▶ [Goal of the exercise] Some entries follow. Reproduce exactly the lines starting at the one with "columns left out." and stopping after the one with "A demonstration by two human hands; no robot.".

Source data:
>>>
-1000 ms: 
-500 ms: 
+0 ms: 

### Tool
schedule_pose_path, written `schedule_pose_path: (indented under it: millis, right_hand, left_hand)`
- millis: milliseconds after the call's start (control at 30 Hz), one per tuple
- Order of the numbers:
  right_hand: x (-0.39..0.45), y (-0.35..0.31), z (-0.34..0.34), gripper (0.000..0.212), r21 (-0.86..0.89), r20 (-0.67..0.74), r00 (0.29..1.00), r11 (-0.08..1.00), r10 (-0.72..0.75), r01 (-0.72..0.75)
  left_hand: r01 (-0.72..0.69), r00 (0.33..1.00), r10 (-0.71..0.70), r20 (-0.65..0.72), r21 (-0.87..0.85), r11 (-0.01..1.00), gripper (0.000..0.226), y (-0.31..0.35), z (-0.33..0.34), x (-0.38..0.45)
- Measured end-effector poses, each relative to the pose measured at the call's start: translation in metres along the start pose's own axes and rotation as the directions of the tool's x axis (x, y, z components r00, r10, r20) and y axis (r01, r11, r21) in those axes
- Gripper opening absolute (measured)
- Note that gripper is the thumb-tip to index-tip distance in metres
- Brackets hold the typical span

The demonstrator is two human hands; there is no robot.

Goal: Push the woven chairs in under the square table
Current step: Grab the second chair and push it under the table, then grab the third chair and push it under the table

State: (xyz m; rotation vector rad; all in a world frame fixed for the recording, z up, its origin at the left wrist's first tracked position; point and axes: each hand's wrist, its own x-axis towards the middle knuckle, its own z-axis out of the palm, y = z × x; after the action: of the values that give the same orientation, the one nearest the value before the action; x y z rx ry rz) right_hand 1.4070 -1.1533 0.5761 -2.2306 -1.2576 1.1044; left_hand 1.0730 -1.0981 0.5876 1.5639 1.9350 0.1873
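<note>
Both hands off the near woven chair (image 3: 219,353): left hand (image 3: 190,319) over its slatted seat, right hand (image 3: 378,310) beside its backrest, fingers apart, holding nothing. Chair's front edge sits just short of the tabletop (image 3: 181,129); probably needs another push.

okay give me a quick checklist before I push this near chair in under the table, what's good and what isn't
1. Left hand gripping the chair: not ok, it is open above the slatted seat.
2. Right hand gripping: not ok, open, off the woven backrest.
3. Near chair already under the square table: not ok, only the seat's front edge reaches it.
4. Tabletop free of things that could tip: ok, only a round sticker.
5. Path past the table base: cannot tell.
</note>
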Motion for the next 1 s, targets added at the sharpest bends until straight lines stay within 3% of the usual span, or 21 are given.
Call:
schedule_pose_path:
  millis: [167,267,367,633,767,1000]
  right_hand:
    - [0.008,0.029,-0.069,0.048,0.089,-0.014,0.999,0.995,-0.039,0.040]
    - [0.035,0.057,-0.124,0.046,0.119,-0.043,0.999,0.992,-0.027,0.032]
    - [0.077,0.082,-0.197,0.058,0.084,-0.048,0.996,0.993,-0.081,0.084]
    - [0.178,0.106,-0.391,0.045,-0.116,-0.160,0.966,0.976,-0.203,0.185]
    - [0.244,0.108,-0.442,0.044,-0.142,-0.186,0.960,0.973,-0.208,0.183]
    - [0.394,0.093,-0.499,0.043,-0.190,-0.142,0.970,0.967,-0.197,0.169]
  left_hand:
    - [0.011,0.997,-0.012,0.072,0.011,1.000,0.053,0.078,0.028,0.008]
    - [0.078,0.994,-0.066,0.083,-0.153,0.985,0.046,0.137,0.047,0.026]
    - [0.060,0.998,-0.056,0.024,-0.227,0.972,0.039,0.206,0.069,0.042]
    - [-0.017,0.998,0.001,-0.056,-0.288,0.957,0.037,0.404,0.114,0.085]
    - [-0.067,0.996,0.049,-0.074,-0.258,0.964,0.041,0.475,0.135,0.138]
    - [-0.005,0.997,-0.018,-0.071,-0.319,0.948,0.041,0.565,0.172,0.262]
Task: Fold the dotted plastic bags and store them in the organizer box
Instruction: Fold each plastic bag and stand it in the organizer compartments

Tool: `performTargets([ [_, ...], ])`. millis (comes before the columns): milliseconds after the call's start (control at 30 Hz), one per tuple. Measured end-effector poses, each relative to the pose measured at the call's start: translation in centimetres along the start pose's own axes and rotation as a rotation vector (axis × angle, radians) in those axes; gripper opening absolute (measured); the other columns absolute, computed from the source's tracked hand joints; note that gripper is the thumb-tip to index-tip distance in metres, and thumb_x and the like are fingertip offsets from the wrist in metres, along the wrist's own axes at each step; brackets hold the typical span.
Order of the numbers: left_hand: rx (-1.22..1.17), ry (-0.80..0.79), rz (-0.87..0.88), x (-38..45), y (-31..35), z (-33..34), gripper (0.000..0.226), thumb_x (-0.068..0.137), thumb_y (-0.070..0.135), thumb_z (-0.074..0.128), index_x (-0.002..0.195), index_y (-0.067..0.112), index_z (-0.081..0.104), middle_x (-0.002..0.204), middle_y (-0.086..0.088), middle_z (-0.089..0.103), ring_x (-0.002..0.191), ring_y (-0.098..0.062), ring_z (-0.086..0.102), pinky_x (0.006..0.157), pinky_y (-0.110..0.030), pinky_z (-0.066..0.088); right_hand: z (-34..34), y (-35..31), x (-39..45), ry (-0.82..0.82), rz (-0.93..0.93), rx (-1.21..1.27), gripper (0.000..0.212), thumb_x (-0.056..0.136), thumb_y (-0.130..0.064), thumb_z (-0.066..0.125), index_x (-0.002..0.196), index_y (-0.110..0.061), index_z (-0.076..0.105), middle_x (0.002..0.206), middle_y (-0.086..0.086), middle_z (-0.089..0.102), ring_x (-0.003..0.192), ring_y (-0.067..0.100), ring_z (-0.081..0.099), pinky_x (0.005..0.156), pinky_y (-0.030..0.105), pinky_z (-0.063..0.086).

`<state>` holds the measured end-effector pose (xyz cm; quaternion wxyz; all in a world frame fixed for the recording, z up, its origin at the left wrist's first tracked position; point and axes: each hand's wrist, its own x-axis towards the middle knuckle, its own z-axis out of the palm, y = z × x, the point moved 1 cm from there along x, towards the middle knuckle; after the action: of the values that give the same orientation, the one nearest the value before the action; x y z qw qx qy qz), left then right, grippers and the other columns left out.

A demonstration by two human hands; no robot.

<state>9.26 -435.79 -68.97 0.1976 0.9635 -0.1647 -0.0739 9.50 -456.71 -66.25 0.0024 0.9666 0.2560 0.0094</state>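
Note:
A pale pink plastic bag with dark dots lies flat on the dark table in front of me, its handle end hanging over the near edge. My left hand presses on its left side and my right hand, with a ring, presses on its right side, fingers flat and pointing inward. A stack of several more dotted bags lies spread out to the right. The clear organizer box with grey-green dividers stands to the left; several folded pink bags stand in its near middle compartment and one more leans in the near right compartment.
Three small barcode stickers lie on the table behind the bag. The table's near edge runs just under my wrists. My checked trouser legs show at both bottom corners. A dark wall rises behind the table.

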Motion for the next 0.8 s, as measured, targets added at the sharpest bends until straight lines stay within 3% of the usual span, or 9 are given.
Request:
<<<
▶ [Completed exercise]
`<state>` holds the measured end-effector pose (xyz cm; quaternion wxyz; all in a world frame fixed for the recording, z up, its origin at the left wrist's first tracked position; point and axes: each hand's wrist, its own x-axis towards the middle knuckle, its own z-axis out of the palm, y = z × x, the point moved 1 cm from there along x, towards the middle knuckle; after the action: of the values that give the same orientation, the one nearest the value before the action; x y z qw qx qy qz), left then right, grippers and the other columns left out.

A demonstration by two human hands; no robot.

No more work remains on this exercise.